O artista Tostao, do Pacífico colombiano, foi responsável por abrir a décima segunda cerimônia dos Prêmios Gabo, os mais importantes do jornalismo na Iberoamérica, citando as palavras de Shakira: uma sociedade onde o jornalismo não tem lugar é uma sociedade “cega e surda”. Um grupo de jornalistas que se recusam a ser cegos, surdos ou mudos, celebraram na noite de sexta-feira, no teatro Jorge Eliécer Gaitán de Bogotá, a coragem do jornalismo: contra a corrupção na Guatemala, contra a violência na Amazônia brasileira, contra o machismo nas comunidades indígenas mexicanas, ou contra as máfias que dominam o abuso animal na Argentina.
“A entrega do Prêmio Gabo não apenas honra o jornalismo independente, mas também é um momento propício para discutir a importância crucial de ampliar e expandir os espaços de liberdade de imprensa”, foram as palavras do fundador e diretor do jornal El Periodico, José Rubén Zamora, que recebeu o prêmio de excelência por sua vida dedicada ao jornalismo. Zamora, que está detido arbitrariamente há mais de 700 dias na Cidade da Guatemala, enviou suas palavras para a cerimônia por meio de um de seus filhos, e não perdeu a oportunidade de também citar Shakira. A relação do jornalismo com o jornalista, diz ele, é como aquela música da cantora para o filme O Amor nos Tempos do Cólera: “São amores que se tornam resistentes aos danos, como o vinho que melhora com o tempo”.
“Hoje mais do que nunca precisamos falar sobre liberdade de imprensa”, foi a frase de boas-vindas do prefeito da cidade, Carlos Fernando Galán, referindo-se aos males da profissão, como a desinformação e a difícil prática do jornalismo em uma sociedade polarizada pelas redes sociais. Jaime Abello Banfi, co-fundador e diretor da Fundação Gabo, expressou apoio à Fundação para a Liberdade de Imprensa, ou FLIP, que recentemente tem sido alvo dos ataques do presidente Gustavo Petro. A FLIP é “uma instituição que nos representa e que nos ajuda a todos”, disse.

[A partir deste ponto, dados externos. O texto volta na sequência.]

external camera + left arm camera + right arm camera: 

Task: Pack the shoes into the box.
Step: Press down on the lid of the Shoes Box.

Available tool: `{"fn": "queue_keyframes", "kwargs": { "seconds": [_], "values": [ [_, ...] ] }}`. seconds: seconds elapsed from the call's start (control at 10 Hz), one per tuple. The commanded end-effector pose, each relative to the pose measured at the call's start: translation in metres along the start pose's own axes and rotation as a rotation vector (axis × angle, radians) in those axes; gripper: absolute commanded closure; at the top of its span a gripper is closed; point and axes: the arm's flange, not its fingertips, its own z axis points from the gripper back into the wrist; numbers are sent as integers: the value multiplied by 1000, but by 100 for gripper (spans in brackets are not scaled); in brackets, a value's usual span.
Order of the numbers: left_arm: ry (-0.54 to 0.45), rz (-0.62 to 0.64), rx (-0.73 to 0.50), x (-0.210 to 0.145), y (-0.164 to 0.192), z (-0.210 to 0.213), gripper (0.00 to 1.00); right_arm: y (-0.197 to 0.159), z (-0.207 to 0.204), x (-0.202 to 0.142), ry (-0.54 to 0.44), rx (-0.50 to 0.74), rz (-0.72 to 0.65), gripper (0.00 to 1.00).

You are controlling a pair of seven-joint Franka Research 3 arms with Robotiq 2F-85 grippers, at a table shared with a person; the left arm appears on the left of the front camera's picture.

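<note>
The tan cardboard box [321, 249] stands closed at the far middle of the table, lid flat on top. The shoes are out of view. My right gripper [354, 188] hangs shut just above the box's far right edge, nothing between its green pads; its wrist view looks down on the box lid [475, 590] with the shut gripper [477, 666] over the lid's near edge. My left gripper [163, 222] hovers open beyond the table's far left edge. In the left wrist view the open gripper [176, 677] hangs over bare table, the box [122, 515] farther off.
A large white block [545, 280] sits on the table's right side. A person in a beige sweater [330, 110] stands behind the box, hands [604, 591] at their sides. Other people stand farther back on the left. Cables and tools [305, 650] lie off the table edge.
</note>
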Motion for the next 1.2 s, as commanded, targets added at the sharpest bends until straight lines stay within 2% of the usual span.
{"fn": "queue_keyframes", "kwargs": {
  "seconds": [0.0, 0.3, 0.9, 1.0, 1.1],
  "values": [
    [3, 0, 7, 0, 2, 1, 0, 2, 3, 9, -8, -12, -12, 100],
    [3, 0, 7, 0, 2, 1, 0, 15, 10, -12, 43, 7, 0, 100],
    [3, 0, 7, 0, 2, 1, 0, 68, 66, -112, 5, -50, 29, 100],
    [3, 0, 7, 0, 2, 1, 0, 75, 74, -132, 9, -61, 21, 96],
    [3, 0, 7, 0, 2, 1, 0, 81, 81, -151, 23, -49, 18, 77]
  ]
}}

Das cinco categorias dos Prêmios Gabo, apenas um trabalho recebeu prêmios em duas delas: “La noche de los caballos: el rescate equino más grande de América del Sur”, uma reportagem extensa publicada na revista Gatopardo e que ganhou nas categorias de Texto e Fotografia. O texto, do argentino Diego Fernández Romeral, e as fotografias, da francesa Anita Pouchard Serra, explicam o sistema mafioso e a corrupção do governo argentino que possibilitam o tráfico de carne de cavalo, posteriormente vendida como gourmet na França, Suíça e Bélgica. “Quero dedicar este prêmio ao jornalismo argentino, que não passa por um momento fácil de sua história”, disse Pouchard Serra, mencionando o fechamento de meios de comunicação e a precariedade econômica com a qual muitos repórteres independentes vivem.
Dois trabalhos focados na defesa da Amazônia também venceram em duas categorias diferentes: Imagem e Cobertura. O primeiro foi para “Vale dos Isolados – O assassinato de Bruno e Dom”, um documentário brasileiro da TV Globo que investiga a morte do indigenista Bruno Pereira e do jornalista inglês Dom Phillips em 2022, no Vale do Javari, a região com o maior número de indígenas isolados do mundo. “As condições foram colocadas por um governo que, com discurso e ações, retirou a proteção aos indígenas e a todos que defendem a Amazônia”, disse ao receber o prêmio Sônia Bridi, diretora do documentário e repórter especial da TV Globo, em referência a Jair Bolsonaro. O segundo prêmio foi para “Amazon Underworld”, uma investigação transfronteiriça sobre o crime organizado na Amazônia em que participaram três veículos de comunicação: InfoAmazonia, La Liga Contra el Silencio e Armando.Info.
A surpresa da noite foi na categoria de Áudio, que premiou o jornalismo local liderado por uma mulher indígena da comunidade de San Martín Itunyoso, em Oaxaca (México). Nayelli López Reyes produziu, em parceria com o Spotify, um podcast intitulado “Las mujeres valientes: Guií chanáa”. Nele, diversas mulheres falam de uma dolorosa tradição machista que perdura há décadas: a venda de mulheres para casamento. López Reyes não quer sair da comunidade, quer transformá-la, e gravar a voz de suas conterrâneas foi a melhor maneira de começar. O áudio está em espanhol e triqui. “Dedico este prêmio às mulheres da minha comunidade, por quererem uma mudança”, disse López Reyes na cerimônia. Sua prima a descreveu como “uma mulher muito poderosa”, também no palco.